TASK TO COMPLETE — Word for word, the data below must be repeated in full; no picture is to be included.

THE RECORDS —
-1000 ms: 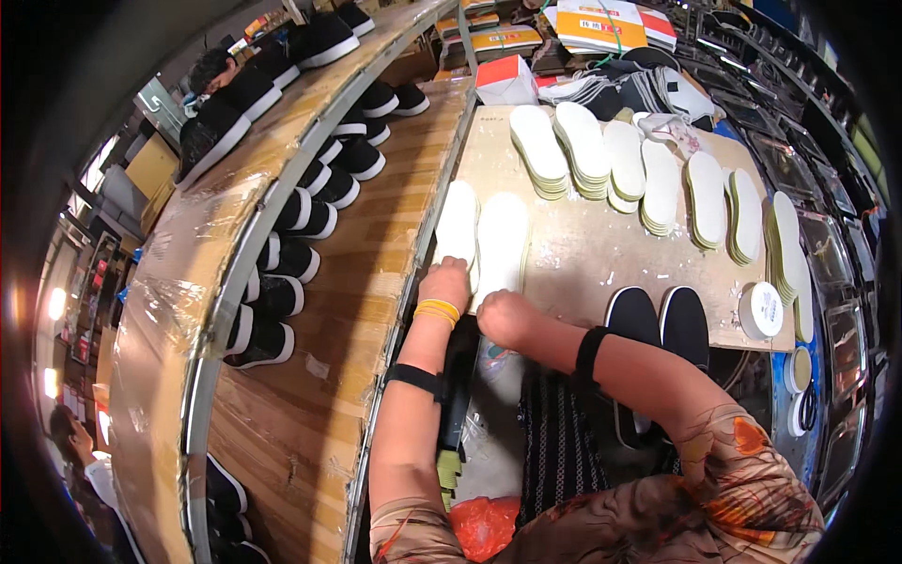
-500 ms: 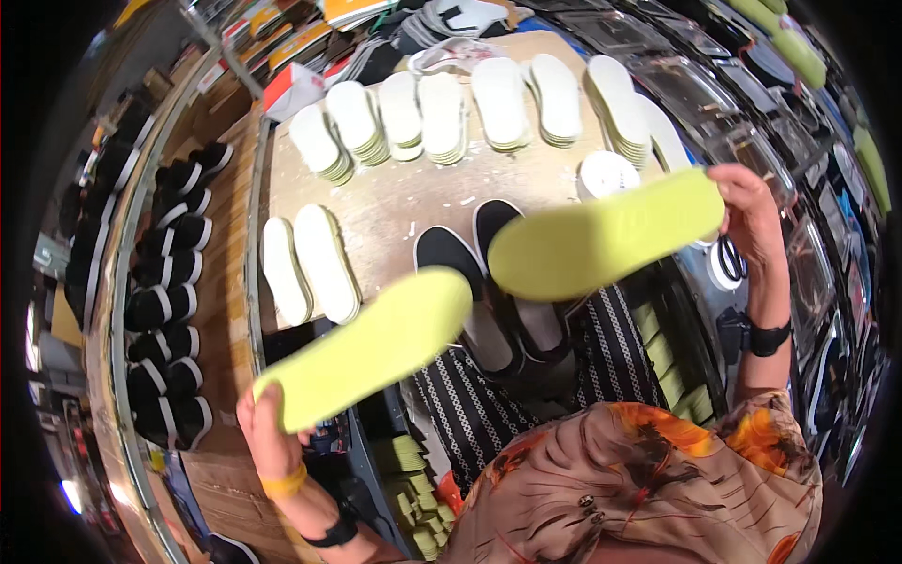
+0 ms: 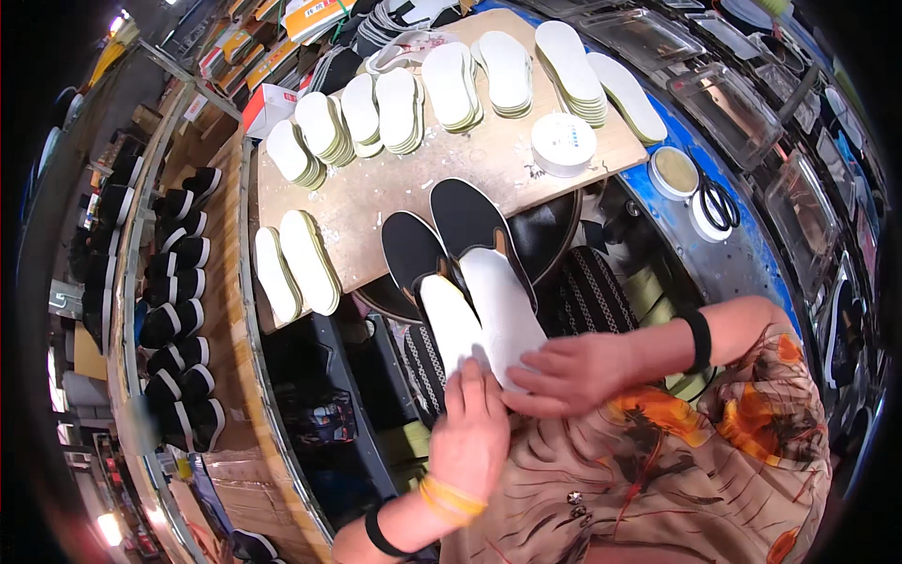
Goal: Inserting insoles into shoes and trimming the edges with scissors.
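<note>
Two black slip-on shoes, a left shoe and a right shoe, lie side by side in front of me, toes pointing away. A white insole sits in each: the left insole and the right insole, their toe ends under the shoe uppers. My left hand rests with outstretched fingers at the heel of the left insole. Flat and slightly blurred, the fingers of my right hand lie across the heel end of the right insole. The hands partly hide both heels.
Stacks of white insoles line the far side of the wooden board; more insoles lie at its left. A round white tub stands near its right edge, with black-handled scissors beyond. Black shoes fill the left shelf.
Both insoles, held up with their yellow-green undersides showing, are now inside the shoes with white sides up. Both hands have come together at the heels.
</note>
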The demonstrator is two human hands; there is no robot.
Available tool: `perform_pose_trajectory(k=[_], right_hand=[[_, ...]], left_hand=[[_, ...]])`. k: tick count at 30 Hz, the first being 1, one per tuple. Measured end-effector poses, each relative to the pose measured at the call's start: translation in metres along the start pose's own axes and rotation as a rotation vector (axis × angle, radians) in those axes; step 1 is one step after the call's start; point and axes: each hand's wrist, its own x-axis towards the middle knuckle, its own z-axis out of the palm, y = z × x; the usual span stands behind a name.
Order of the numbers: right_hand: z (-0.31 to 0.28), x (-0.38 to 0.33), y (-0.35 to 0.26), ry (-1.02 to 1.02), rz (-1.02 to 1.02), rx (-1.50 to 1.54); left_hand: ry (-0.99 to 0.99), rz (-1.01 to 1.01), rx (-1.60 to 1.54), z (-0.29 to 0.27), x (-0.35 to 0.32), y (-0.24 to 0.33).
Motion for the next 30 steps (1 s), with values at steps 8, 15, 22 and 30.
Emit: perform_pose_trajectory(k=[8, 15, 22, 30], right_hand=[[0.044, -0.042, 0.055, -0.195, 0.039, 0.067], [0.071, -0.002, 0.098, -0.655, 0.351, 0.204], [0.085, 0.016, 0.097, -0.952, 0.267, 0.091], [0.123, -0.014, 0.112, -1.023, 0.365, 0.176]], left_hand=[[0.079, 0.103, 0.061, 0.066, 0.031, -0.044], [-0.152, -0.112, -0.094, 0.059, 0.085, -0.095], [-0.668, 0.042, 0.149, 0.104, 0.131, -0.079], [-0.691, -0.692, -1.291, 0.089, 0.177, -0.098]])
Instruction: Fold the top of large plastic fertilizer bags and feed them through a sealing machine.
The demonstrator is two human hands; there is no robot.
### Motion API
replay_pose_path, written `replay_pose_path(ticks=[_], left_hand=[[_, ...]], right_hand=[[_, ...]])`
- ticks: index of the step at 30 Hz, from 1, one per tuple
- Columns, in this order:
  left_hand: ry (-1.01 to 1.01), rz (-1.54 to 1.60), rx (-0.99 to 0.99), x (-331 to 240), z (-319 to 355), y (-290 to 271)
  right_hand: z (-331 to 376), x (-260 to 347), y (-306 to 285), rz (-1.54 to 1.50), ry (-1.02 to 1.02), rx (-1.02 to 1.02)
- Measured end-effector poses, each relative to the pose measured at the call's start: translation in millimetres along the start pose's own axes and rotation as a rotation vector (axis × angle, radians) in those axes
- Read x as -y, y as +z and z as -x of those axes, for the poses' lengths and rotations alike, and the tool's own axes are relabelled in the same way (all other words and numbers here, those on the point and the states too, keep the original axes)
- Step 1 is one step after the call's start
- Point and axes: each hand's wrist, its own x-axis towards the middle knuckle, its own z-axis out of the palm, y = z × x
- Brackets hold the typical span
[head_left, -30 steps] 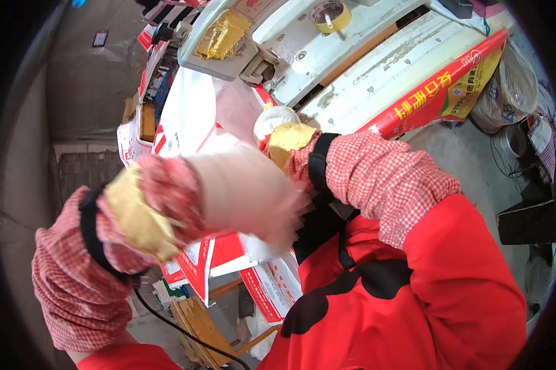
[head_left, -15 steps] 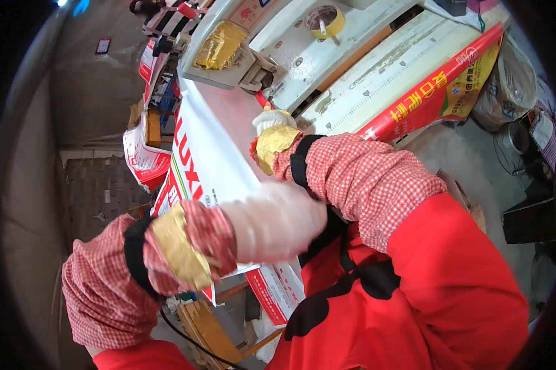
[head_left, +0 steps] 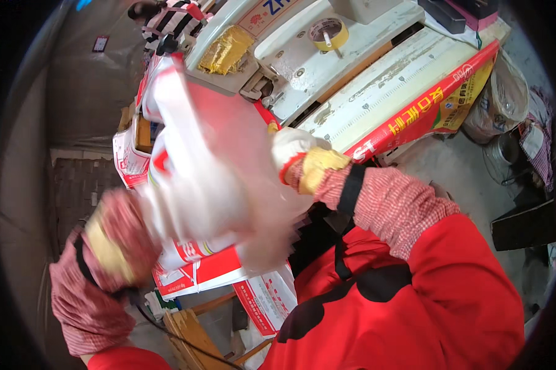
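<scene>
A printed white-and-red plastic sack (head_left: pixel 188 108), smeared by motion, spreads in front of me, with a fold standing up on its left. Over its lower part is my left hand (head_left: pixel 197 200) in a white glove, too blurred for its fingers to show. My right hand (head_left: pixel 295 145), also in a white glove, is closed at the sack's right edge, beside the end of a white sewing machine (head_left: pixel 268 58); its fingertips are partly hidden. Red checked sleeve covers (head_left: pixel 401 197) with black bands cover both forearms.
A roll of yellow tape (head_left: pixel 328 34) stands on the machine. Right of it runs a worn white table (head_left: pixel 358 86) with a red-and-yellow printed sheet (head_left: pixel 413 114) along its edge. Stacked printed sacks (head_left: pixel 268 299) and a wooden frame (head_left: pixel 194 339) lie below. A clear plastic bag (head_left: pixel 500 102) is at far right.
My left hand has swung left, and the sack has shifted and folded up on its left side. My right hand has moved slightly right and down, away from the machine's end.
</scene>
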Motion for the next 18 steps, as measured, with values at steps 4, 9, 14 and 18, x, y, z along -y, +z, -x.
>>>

REPLY —
-1000 ms: 
-500 ms: 
+0 ms: 
Goal: Inserting insoles into shoes and trimming the edges with scissors.
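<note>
Two black slip-on shoes, a left shoe and a right shoe, lie side by side in front of me, toes pointing away. A white insole sits in each: the left insole and the right insole, their toe ends under the shoe uppers. My left hand rests with outstretched fingers at the heel of the left insole. Flat and slightly blurred, the fingers of my right hand lie across the heel end of the right insole. The hands partly hide both heels.
Stacks of white insoles line the far side of the wooden board; more insoles lie at its left. A round white tub stands near its right edge, with black-handled scissors beyond. Black shoes fill the left shelf.
Both insoles, held up with their yellow-green undersides showing, are now inside the shoes with white sides up. Both hands have come together at the heels.
</note>
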The demonstrator is two human hands; there is no robot.
Available tool: `perform_pose_trajectory(k=[_], right_hand=[[_, ...]], left_hand=[[_, ...]])`. k: tick count at 30 Hz, the first being 1, one per tuple. Measured end-effector poses, each relative to the pose measured at the call's start: translation in metres along the start pose's own axes and rotation as a rotation vector (axis × angle, radians) in those axes; step 1 is one step after the call's start; point and axes: each hand's wrist, its own x-axis towards the middle knuckle, its own z-axis out of the palm, y = z × x; the usual span stands behind a name.
Order of the numbers: right_hand: z (-0.31 to 0.28), x (-0.38 to 0.33), y (-0.35 to 0.26), ry (-1.02 to 1.02), rz (-1.02 to 1.02), rx (-1.50 to 1.54); left_hand: ry (-0.99 to 0.99), rz (-1.01 to 1.01), rx (-1.60 to 1.54), z (-0.29 to 0.27), x (-0.35 to 0.32), y (-0.24 to 0.33).
Motion for the next 30 steps (1 s), with values at steps 8, 15, 22 and 30.
Emit: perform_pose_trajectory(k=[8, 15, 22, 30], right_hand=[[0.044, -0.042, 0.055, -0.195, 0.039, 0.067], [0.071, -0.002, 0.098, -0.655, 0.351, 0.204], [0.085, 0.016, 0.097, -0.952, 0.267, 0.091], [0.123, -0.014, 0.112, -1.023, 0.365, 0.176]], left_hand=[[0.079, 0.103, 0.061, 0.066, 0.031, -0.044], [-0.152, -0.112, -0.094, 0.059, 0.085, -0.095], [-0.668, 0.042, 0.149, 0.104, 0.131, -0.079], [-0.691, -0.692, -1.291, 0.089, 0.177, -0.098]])
Instruction: Fold the top of large plastic fertilizer bags and feed them through a sealing machine.
The demonstrator is two human hands; there is no robot.
### Motion API
replay_pose_path, written `replay_pose_path(ticks=[_], left_hand=[[_, ...]], right_hand=[[_, ...]])`
- ticks: index of the step at 30 Hz, from 1, one per tuple
- Columns, in this order:
  left_hand: ry (-1.01 to 1.01), rz (-1.54 to 1.60), rx (-0.99 to 0.99), x (-331 to 240), z (-319 to 355), y (-290 to 271)
  right_hand: z (-331 to 376), x (-260 to 347), y (-306 to 285), rz (-1.54 to 1.50), ry (-1.02 to 1.02), rx (-1.02 to 1.02)
- Measured end-effector poses, each relative to the pose measured at the call's start: translation in millimetres along the start pose's own axes and rotation as a rotation vector (axis × angle, radians) in those axes
- Read x as -y, y as +z and z as -x of those axes, for the poses' lengths and rotations alike, and the tool's own axes are relabelled in the same way (all other words and numbers here, those on the point and the states too, keep the original axes)
- Step 1 is one step after the call's start
- Point and axes: each hand's wrist, its own x-axis towards the middle knuckle, its own z-axis out of the palm, y = z × x
- Brackets hold the typical span
[head_left, -30 steps] 
[head_left, -15 steps] 
[head_left, +0 steps] 
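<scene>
A printed white-and-red plastic sack (head_left: pixel 188 108), smeared by motion, spreads in front of me, with a fold standing up on its left. Over its lower part is my left hand (head_left: pixel 197 200) in a white glove, too blurred for its fingers to show. My right hand (head_left: pixel 295 145), also in a white glove, is closed at the sack's right edge, beside the end of a white sewing machine (head_left: pixel 268 58); its fingertips are partly hidden. Red checked sleeve covers (head_left: pixel 401 197) with black bands cover both forearms.
A roll of yellow tape (head_left: pixel 328 34) stands on the machine. Right of it runs a worn white table (head_left: pixel 358 86) with a red-and-yellow printed sheet (head_left: pixel 413 114) along its edge. Stacked printed sacks (head_left: pixel 268 299) and a wooden frame (head_left: pixel 194 339) lie below. A clear plastic bag (head_left: pixel 500 102) is at far right.
My left hand has swung left, and the sack has shifted and folded up on its left side. My right hand has moved slightly right and down, away from the machine's end.
</scene>
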Motion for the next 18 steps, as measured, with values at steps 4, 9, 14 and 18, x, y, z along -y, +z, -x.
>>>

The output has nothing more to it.